#### DATA TO PROCESS:
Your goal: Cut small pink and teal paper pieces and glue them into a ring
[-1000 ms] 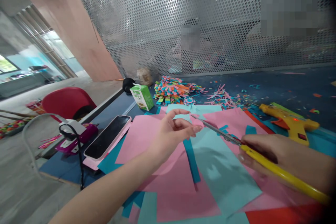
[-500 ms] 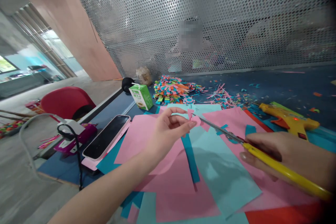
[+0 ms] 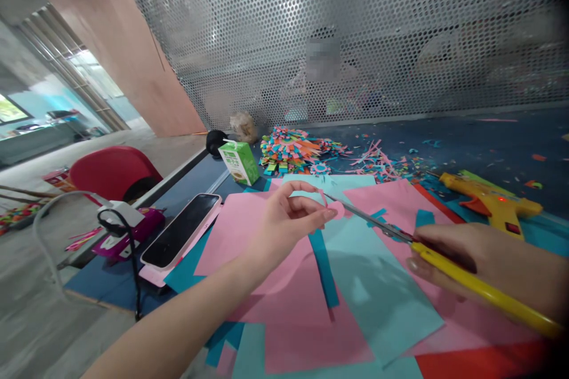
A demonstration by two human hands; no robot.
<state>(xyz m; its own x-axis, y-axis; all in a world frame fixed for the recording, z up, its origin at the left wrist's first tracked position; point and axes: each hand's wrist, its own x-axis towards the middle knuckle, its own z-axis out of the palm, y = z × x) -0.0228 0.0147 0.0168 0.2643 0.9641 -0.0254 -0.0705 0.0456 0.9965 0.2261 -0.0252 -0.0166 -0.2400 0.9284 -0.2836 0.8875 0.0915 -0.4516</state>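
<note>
My left hand [image 3: 291, 216] pinches a small pink paper piece [image 3: 334, 207] between thumb and fingers, raised above the sheets. My right hand [image 3: 484, 269] grips yellow-handled scissors [image 3: 444, 269]; their blades [image 3: 364, 218] point left and meet the pink piece. Under both hands lie overlapping pink paper sheets [image 3: 249, 231] and light blue paper sheets [image 3: 377, 290] on the dark blue table [image 3: 480, 142].
A phone in a pink case [image 3: 180, 238] lies left of the sheets. A green drink carton [image 3: 240, 163] and a pile of coloured paper pieces [image 3: 288, 151] sit behind. A yellow glue gun [image 3: 491, 204] rests at right. A perforated metal screen [image 3: 355, 35] backs the table; a red chair [image 3: 113, 172] stands at left.
The left hand's fingers have curled tighter and now pinch a small pink piece at the scissor tips. The scissors shifted slightly; the right hand stayed put.
</note>
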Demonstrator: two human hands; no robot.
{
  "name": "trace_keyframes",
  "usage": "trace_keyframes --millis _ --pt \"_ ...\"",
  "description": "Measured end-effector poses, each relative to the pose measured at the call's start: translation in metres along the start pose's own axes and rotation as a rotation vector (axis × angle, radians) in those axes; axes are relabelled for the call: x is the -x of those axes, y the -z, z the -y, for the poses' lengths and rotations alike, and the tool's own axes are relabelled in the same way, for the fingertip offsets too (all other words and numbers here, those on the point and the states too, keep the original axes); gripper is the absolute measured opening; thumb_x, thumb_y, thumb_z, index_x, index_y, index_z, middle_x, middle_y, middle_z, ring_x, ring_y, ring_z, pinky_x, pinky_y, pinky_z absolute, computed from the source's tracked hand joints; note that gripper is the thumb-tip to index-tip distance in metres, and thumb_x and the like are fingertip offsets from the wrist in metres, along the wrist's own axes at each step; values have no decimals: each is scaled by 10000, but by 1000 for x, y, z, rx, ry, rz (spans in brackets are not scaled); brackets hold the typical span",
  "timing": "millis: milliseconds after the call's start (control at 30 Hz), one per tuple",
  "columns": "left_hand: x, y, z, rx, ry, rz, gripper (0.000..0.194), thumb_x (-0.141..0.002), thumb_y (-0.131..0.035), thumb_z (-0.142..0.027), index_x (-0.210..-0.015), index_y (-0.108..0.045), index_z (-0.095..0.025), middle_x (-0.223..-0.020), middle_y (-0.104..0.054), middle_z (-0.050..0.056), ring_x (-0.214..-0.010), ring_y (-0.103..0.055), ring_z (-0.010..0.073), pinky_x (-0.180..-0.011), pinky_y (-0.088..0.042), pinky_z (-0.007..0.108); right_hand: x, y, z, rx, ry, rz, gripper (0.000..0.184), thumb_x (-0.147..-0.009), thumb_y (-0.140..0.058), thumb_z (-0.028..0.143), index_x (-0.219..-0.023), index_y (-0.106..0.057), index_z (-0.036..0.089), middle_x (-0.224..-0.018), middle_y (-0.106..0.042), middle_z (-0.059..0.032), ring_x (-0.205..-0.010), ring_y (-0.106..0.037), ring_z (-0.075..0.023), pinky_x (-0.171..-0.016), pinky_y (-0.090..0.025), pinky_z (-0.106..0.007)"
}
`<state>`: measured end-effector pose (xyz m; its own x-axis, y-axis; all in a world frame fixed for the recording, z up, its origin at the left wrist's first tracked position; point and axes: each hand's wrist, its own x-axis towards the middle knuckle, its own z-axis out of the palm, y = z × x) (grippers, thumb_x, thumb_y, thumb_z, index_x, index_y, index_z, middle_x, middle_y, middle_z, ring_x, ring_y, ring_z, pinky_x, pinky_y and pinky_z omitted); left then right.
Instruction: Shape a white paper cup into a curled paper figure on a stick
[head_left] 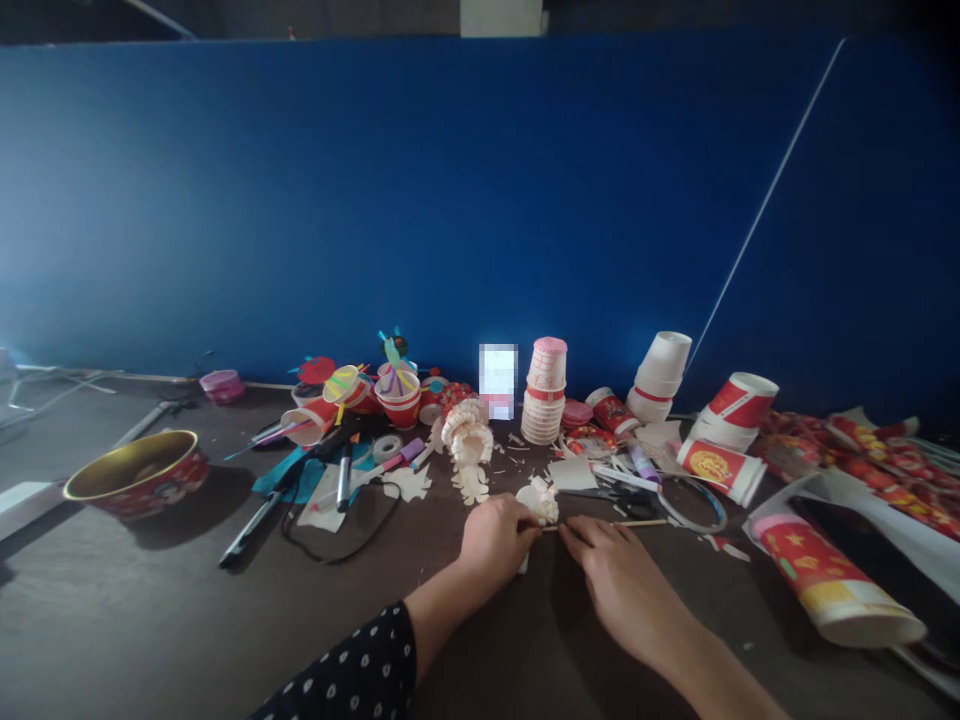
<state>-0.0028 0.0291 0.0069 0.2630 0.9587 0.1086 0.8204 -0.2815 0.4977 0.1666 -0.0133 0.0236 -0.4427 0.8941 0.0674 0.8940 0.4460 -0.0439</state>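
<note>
Near the table's middle, my left hand (496,540) is closed at a white paper piece (538,498) with curled strips. A pale bit of the paper also shows below my fingers. To its right, my right hand (611,568) has its fingers bent down over a thin wooden stick (643,523), which runs sideways past both sets of fingertips. The stick's left end is hidden by my left hand. Just beyond my hands stands a white paper shape (466,440) covered in curls, with cut paper pieces at its foot.
Stacked paper cups (543,400) stand behind, with more white cups (660,375) to the right. A red-and-gold bowl (139,475) is at left, near a black marker (343,478) and a cable. At right lie a tape ring (697,505) and a tipped red cup (832,580). A blue partition (450,200) closes the back.
</note>
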Motion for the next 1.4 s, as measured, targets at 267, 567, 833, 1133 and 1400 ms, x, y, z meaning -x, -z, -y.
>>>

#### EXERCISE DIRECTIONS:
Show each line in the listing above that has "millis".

#### TASK RESPONSE:
  "usage": "trace_keyframes --millis _ --pt \"_ ...\"",
  "timing": "millis: milliseconds after the call's start (control at 30 Hz), one per tuple",

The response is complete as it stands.